When I read about an executive order issued by the Biden administration last year regarding a plan for digital currency, I naturally suspected something quite dire. Generally speaking, whatever the modern, self-described “liberal democratic” administrative state claims to be doing to help supposedly disadvantaged people is actually intended primarily, if not exclusively, to increase government control. Whenever that regime, moreover, claims to be assisting the lowly, we may safely assume that our freedom and property rights are under assault.

A story that appeared in The New York Times on July 22, 2021, describing a plan to help the “unbanked” engage in financial transactions told the discriminating reader all he needed to know about government-run digital currency. Banks right now throw their services at just about anyone who enters their facilities, save for the most unreliable deadbeats. How many people out there really don’t have the means of filling out a banking application due to some insurmountable difficulty? Possibly a number equal to those who can’t show voter identification but feel excluded from the “democratic process” when their votes for the Democratic Party aren’t certified.

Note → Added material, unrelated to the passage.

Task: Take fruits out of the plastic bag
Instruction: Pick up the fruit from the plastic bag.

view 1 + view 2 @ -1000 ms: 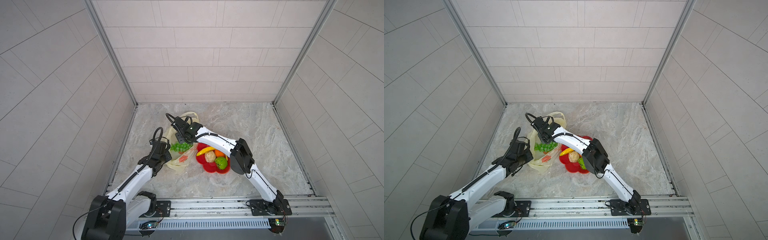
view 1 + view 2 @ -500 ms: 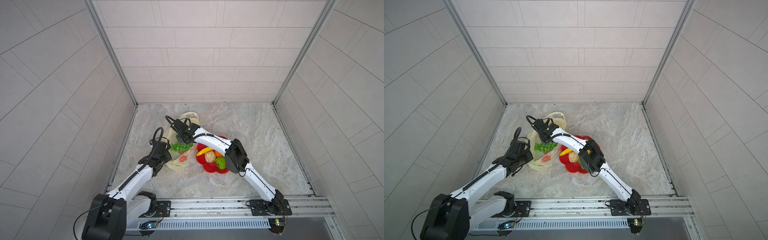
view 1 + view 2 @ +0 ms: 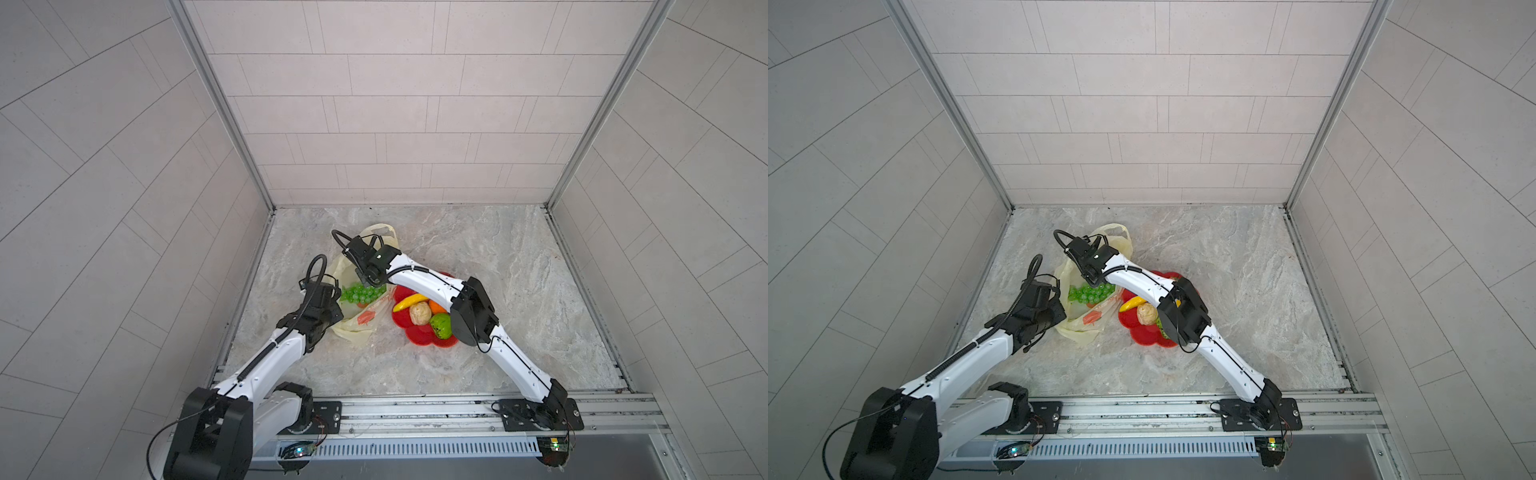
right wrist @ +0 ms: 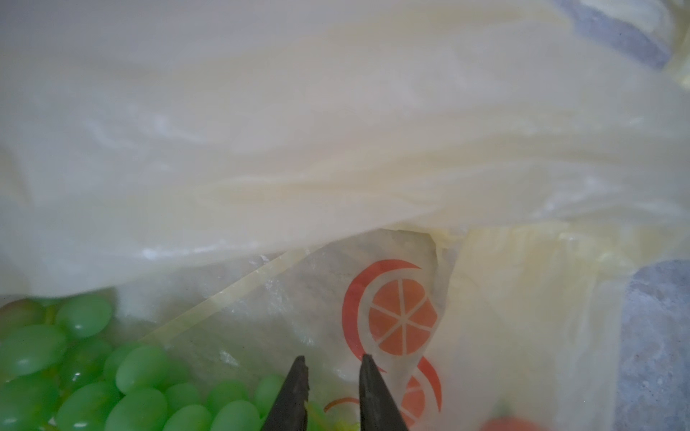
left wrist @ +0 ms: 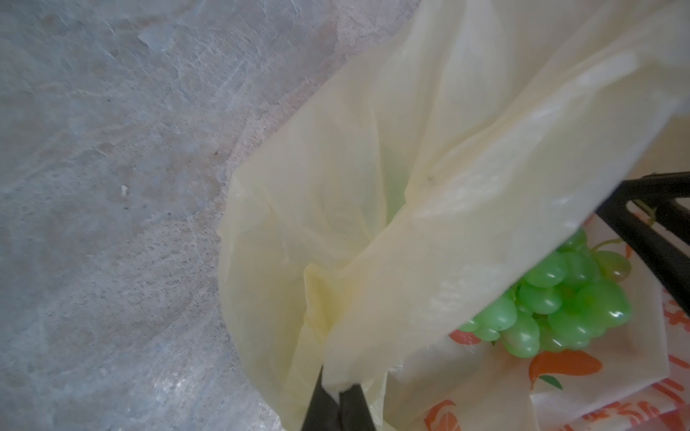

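Green grape bunch (image 4: 112, 384) lies right against the tips of the right gripper (image 4: 332, 360). Its jaws stand narrowly apart: bag film shows through the slim gap, and a scrap of yellow-green stem sits low in it (whether the pads bear on that stem I cannot tell). Across the mouth, the left gripper (image 5: 336, 388) is pinched tight on a fold of the plastic bag (image 5: 410, 186), holding the upper sheet up so the opening gapes. In both top views the green grape bunch is inside the bag, which lies on the marble tabletop (image 3: 498, 270) just beside the red dish (image 3: 417, 336). That dish holds the banana (image 3: 409, 301), the beige piece (image 3: 419, 313), the orange (image 3: 436, 306) and the green apple (image 3: 441, 325). Risks, as I judge them: the jaws could catch thin film along with the stem and drag the bag. The stem could slip free on the lift, or the raised sheet could sag over the bunch if the left pinch fails. A red shape (image 4: 511, 423) at the edge of the right wrist view is cut off, so I cannot tell fruit from print. Folds veil the bag's deeper corners.
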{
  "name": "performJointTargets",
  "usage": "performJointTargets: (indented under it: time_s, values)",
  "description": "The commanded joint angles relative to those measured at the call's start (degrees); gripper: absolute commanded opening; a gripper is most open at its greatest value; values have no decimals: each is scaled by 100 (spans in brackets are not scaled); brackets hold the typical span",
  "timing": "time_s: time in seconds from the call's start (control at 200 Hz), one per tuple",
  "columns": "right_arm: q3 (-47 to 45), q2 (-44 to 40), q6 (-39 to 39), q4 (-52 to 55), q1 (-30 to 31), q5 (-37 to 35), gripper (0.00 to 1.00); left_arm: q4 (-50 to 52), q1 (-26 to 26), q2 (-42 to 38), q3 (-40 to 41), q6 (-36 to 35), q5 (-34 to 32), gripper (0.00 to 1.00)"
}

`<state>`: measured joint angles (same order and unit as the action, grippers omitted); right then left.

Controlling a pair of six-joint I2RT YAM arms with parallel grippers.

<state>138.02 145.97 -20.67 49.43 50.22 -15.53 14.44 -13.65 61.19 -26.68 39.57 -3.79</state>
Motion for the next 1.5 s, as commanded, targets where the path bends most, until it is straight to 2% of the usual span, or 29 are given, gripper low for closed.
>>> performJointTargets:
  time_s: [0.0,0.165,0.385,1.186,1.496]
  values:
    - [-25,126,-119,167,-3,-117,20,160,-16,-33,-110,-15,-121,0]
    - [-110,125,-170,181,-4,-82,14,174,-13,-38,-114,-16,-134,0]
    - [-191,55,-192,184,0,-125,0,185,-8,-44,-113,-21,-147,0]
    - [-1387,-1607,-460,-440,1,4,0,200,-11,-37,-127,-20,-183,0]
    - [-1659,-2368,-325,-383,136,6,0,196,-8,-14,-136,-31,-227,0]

Another clue about the government’s intention in pushing for Central Bank Digital Currency (CBDC) while cutting back on the use of paper money is that this policy is being introduced “bigly” in China, a country not well-known for its high regard for personal freedom. The Chinese are no longer required to trade in paper yuan but can access electronic allocations of credit, which allow them to buy commodities and engage in business transactions. A similar process would be open to us in this country if central banks on instruction from the government were authorized to issue digital currency. Although we might be told differently, sooner or later it might become feasible to ditch paper currency entirely. We’ll then carry out all financial dealings electronically with government-issued electronic currency and receive electronically issued compensation for our labor. A further benefit of this innovation, or so we’ve been assured, is that it wouldn’t be necessary under the new system to worry about unauthorized digital currency, like Bitcoin. The government and central banks would be making a safer product available to us, which would benefit particularly the “unbanked.” We should also hope that Bitcoin would then vanish as a fake alternative to real, that is, government-guaranteed digital currency. 

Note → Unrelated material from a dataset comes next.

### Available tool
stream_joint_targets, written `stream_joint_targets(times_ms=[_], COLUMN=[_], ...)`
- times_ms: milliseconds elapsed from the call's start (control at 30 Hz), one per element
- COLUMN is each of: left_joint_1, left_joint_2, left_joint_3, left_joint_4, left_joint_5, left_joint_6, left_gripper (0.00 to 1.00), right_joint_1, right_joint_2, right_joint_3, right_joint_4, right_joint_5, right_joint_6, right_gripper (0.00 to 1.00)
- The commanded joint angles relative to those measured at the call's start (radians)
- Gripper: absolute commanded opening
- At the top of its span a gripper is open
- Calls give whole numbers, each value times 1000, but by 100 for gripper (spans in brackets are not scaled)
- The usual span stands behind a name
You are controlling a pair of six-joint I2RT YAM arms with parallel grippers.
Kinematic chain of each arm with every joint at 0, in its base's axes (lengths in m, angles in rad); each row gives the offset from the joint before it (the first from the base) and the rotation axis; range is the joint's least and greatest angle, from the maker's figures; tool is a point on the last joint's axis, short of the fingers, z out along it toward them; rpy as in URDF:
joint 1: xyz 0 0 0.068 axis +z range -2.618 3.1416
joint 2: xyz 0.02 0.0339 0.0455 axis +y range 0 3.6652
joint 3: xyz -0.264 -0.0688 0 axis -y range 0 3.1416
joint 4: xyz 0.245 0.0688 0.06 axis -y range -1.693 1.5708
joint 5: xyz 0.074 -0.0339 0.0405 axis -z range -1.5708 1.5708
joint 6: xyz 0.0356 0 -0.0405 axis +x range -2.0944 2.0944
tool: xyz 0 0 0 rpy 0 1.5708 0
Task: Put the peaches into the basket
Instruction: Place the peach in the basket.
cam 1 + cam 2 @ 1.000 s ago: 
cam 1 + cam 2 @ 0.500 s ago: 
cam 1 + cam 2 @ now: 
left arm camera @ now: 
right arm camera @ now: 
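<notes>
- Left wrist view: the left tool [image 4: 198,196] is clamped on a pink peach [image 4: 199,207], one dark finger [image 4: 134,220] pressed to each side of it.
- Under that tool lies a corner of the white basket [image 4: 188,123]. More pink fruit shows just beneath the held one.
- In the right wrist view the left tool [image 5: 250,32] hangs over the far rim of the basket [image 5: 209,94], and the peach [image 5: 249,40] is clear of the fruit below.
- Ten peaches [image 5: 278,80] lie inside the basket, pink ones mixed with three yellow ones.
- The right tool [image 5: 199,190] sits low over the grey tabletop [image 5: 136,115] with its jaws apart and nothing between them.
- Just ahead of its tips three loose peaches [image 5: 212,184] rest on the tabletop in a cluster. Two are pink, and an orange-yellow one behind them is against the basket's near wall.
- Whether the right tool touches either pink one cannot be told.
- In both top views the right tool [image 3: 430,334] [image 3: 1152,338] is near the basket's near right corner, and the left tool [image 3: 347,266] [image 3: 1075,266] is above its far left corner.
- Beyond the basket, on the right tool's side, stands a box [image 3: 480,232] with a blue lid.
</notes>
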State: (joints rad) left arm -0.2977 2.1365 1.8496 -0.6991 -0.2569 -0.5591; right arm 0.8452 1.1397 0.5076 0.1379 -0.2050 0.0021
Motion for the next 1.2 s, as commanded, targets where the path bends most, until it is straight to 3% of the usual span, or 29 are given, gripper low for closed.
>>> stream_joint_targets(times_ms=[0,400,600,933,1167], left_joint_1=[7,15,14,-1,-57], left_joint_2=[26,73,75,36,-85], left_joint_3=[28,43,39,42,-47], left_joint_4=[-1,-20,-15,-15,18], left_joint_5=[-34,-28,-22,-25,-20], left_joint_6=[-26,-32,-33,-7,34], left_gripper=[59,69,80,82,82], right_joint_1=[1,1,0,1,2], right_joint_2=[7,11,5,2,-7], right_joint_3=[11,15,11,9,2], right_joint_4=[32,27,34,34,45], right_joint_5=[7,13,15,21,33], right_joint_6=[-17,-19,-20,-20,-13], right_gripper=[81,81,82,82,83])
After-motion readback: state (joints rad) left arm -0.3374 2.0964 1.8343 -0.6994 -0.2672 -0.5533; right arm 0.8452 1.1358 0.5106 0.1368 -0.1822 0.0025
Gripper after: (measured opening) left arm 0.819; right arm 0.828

The problem with this argument is what it fails to reveal. CBDC can expand the market for unauthorized credit because it will drive investors to operate outside the purview of public administration. It is precisely the government’s involvement in digital currency that will cause traders and investors to look for alternative means of issuing credit and even to create makeshift currencies without having the government breathe down their necks.

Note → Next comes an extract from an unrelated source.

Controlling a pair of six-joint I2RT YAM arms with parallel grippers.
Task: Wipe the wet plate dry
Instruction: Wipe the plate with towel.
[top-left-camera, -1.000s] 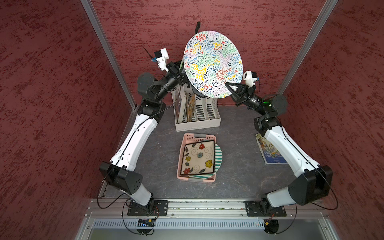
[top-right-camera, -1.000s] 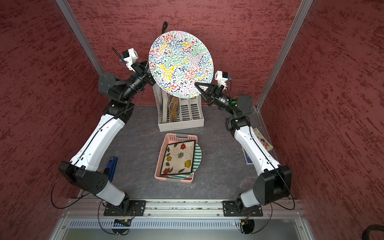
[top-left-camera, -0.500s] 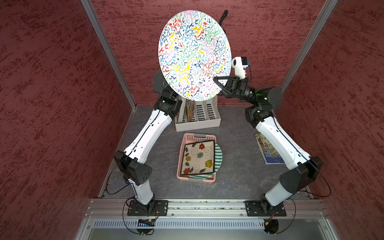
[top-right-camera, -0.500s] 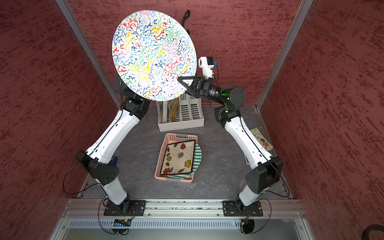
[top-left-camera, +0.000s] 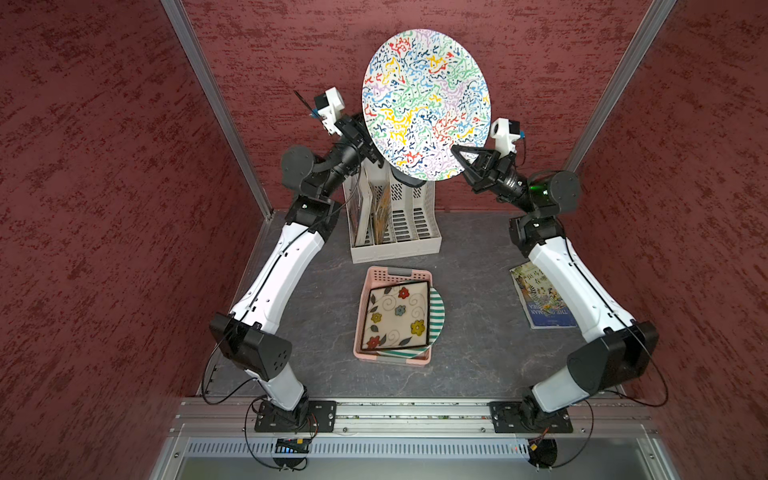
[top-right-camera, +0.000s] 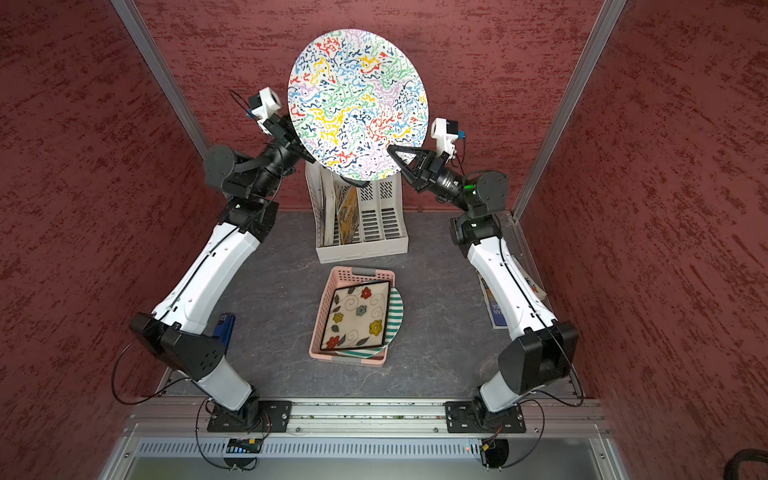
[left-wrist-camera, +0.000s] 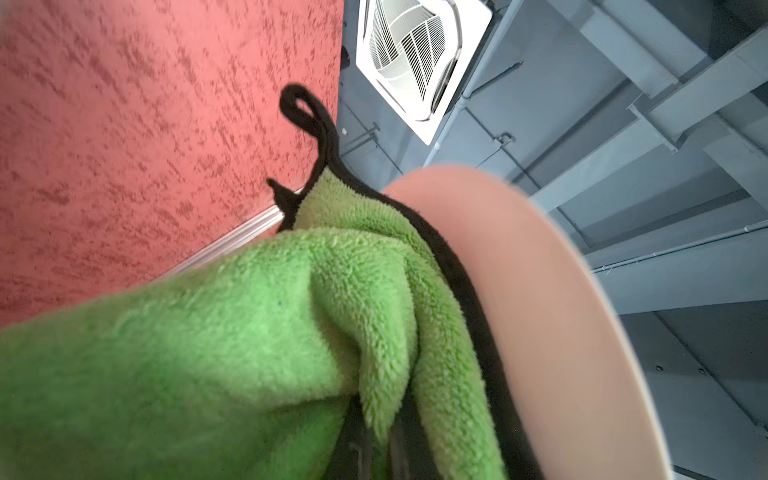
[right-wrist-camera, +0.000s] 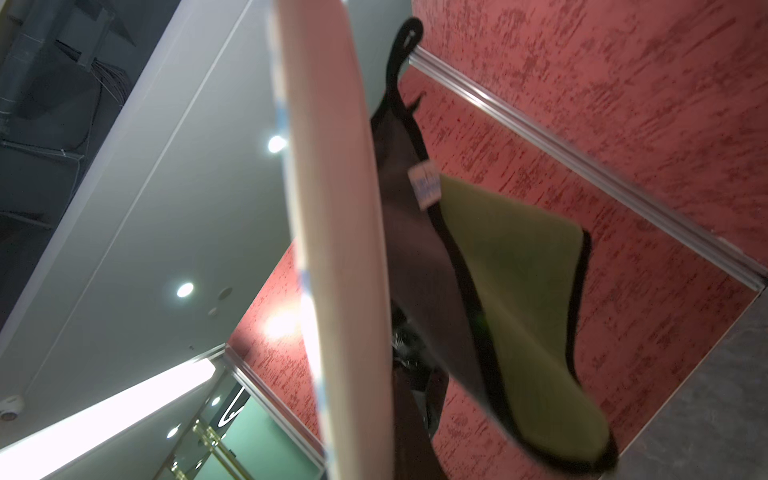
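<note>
A big round plate (top-left-camera: 426, 104) (top-right-camera: 357, 104) with coloured squiggles stands tilted high above the table. My right gripper (top-left-camera: 456, 150) (top-right-camera: 391, 148) is shut on its lower right rim. Seen from the right wrist, the rim (right-wrist-camera: 332, 249) runs edge-on between the jaws of that gripper (right-wrist-camera: 374, 453). My left gripper (top-left-camera: 370, 151) (top-right-camera: 305, 154) reaches behind the plate, shut on a green cloth (left-wrist-camera: 249, 332) with a black edge. The cloth (right-wrist-camera: 519, 291) lies against the plate's plain back (left-wrist-camera: 519, 291). In both top views the plate hides the cloth.
Below the plate stands a white file rack (top-left-camera: 395, 232) with papers. A pink basket (top-left-camera: 392, 273) mid-table holds a square flowered plate (top-left-camera: 395, 318) over a green-striped one (top-left-camera: 437, 311). A book (top-left-camera: 540, 297) lies right, a blue object (top-right-camera: 224, 328) left. Red walls enclose the cell.
Half a second ago the plate was swung up and to the left, hiding the left wrist. It is now back to the right and lower, as one second ago; both arms moved with it.
</note>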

The government’s intention to control financial markets and investments should be obvious here. Who invests where, how much, and when will depend on obtaining the needed capital from state bureaucrats perhaps under the influence of party functionaries. The attempt to present CBDC as a courtesy the state is extending to grateful citizens is patent nonsense. The government’s digital currency issued through central banks will more likely help concentrate financial activity in the hands of the state. Government officials will then drone on about equity while extending electronic credit to some but not others. This will have the predictable effect of creating clandestine financial activity.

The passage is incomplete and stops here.